▶ PROBLEM REQUIREMENTS: The pictures in the data below are to be omitted; all else must be duplicated exactly.
*** EXERCISE MATERIAL ***
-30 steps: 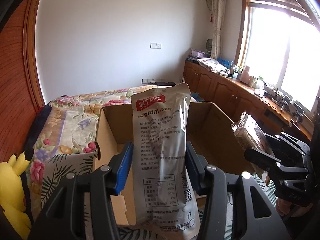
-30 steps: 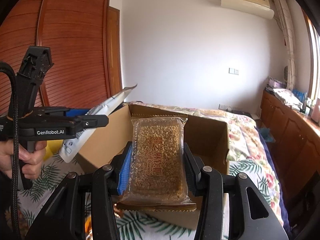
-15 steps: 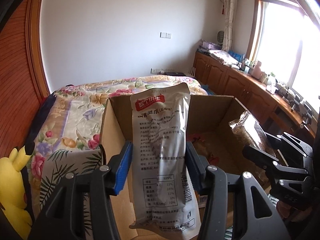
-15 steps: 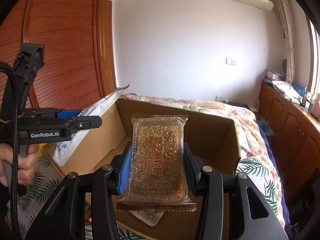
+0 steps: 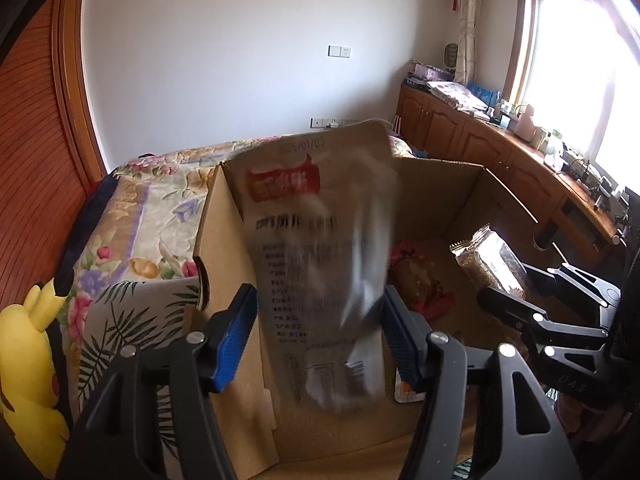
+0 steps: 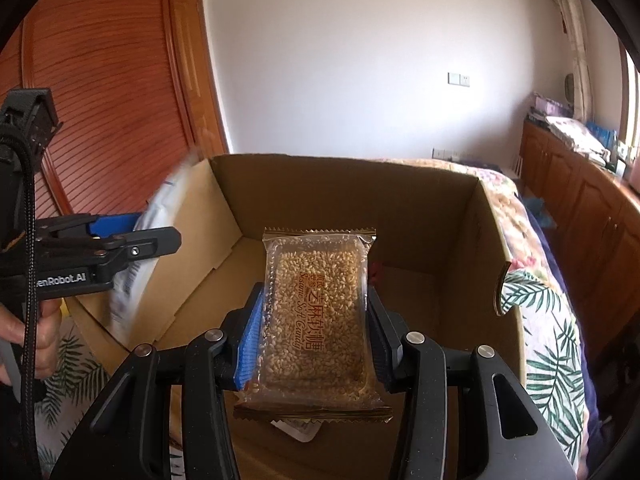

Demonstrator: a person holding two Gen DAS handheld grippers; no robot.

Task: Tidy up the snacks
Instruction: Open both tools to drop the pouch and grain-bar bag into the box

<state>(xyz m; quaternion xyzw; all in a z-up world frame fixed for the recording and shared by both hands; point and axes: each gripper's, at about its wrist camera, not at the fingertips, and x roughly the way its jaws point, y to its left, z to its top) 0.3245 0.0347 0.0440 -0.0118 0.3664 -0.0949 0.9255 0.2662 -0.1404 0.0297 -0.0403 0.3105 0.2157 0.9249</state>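
Between the blue-padded fingers of the left tongs (image 5: 318,336), a pale printed snack pouch (image 5: 320,264) with a red label, smeared with blur, standing over the near left part of an open cardboard box (image 5: 440,192). Jaws of these tongs just opened wider, pads now apart from the pouch's edges, so nothing pinched. Off to the left of them, a flowered bedspread (image 5: 132,216) under the box, and a yellow plush toy (image 5: 32,352) at the near left edge. Ahead and to the right, inside the box, red snack wrappers (image 5: 416,276) lying on the cardboard floor. Further right, the right tongs (image 5: 516,296) reaching in over the box from the side. Seen from the right wrist, the right tongs (image 6: 314,332) clamped on a clear packet of sesame soft candy (image 6: 316,312), pads pressing both long edges, packet upright and poised above the box (image 6: 460,208) interior. Just below that packet, a corner of a white wrapper (image 6: 296,430) on the box floor. Left of the right tongs, the left tongs (image 6: 132,240) side-on over the box's left wall, the pouch (image 6: 148,248) blurred between their fingers, and a person's hand (image 6: 36,328) wrapped around the handle. Far right, wooden cabinets (image 6: 580,200) along the wall.
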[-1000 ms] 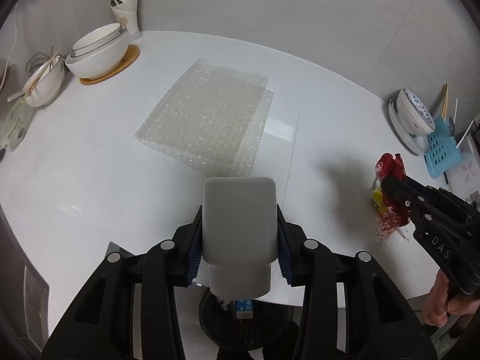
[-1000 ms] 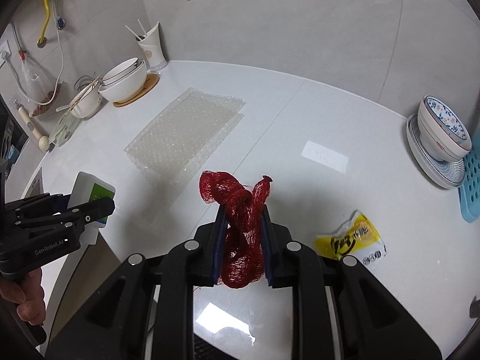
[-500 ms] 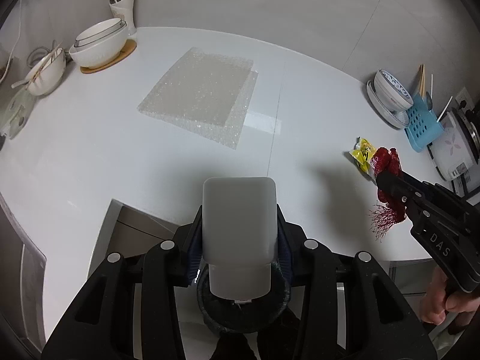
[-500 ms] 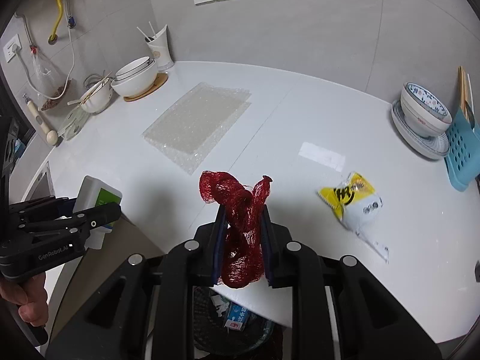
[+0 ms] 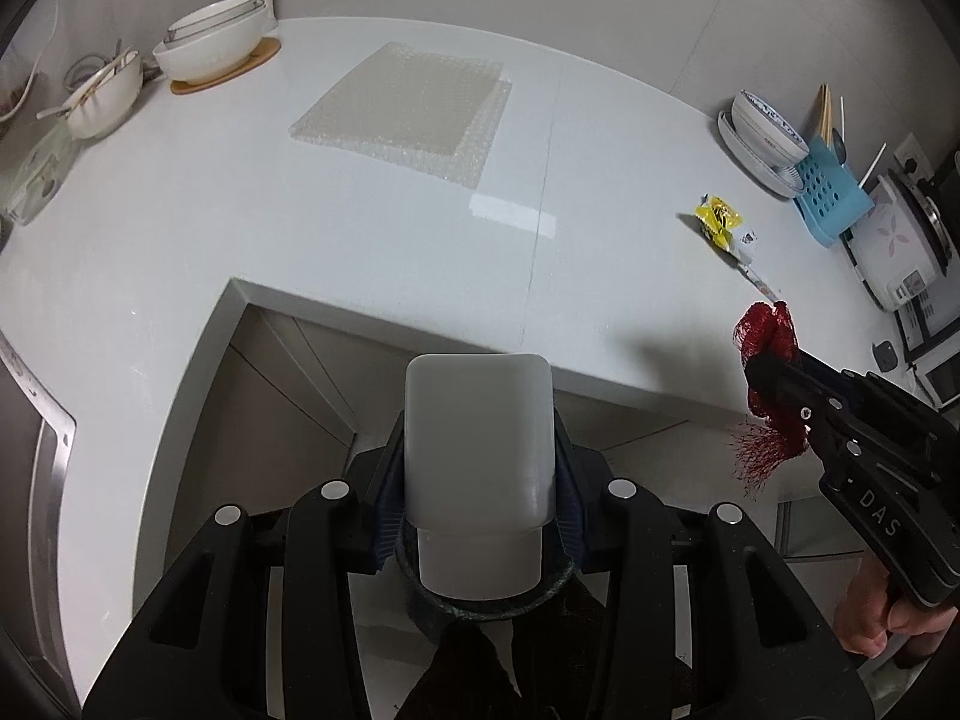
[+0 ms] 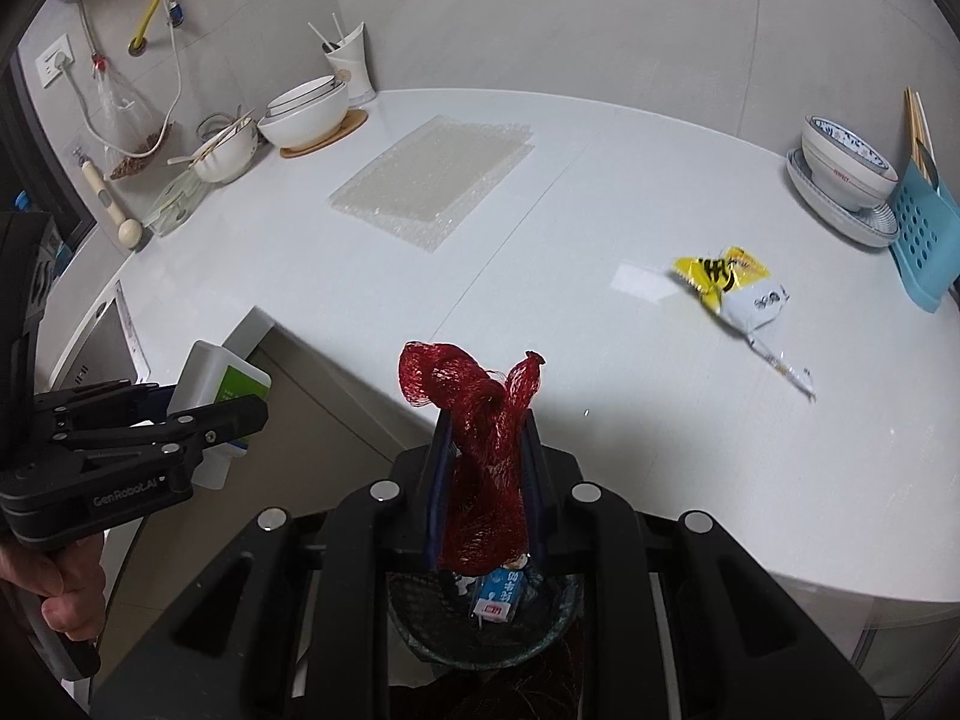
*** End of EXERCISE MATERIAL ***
▶ RESPONSE TO THE TASK:
-30 steps: 
-30 steps: 
-15 steps: 
-15 steps: 
+0 steps: 
+0 steps: 

Demonstrator: a person holding two Gen DAS handheld grippers; no robot.

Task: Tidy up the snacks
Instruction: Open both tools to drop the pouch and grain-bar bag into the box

<state>(xyz m; quaternion xyzw; all in a z-up world frame fixed for the recording and shared by both hands; point and axes: each gripper's, at about its wrist camera, not at the fingertips, and x roughly the way its jaws point, y to its left, z to its top) 0.3245 0.0347 0.0440 -0.0118 0.3664 -0.0949 0.9255 0.2662 -0.1404 0.0297 -0.0403 0.3105 0.2157 0.9249</state>
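Between the blue-padded fingers of the left tongs (image 5: 318,336), a pale printed snack pouch (image 5: 320,264) with a red label, smeared with blur, standing over the near left part of an open cardboard box (image 5: 440,192). Jaws of these tongs just opened wider, pads now apart from the pouch's edges, so nothing pinched. Off to the left of them, a flowered bedspread (image 5: 132,216) under the box, and a yellow plush toy (image 5: 32,352) at the near left edge. Ahead and to the right, inside the box, red snack wrappers (image 5: 416,276) lying on the cardboard floor. Further right, the right tongs (image 5: 516,296) reaching in over the box from the side. Seen from the right wrist, the right tongs (image 6: 314,332) clamped on a clear packet of sesame soft candy (image 6: 316,312), pads pressing both long edges, packet upright and poised above the box (image 6: 460,208) interior. Just below that packet, a corner of a white wrapper (image 6: 296,430) on the box floor. Left of the right tongs, the left tongs (image 6: 132,240) side-on over the box's left wall, the pouch (image 6: 148,248) blurred between their fingers, and a person's hand (image 6: 36,328) wrapped around the handle. Far right, wooden cabinets (image 6: 580,200) along the wall.
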[-1000 ms] 
[-1000 ms] 
[-500 ms] 
[-500 ms] 
[+0 ms] 
[+0 ms] 

That wraps up the answer.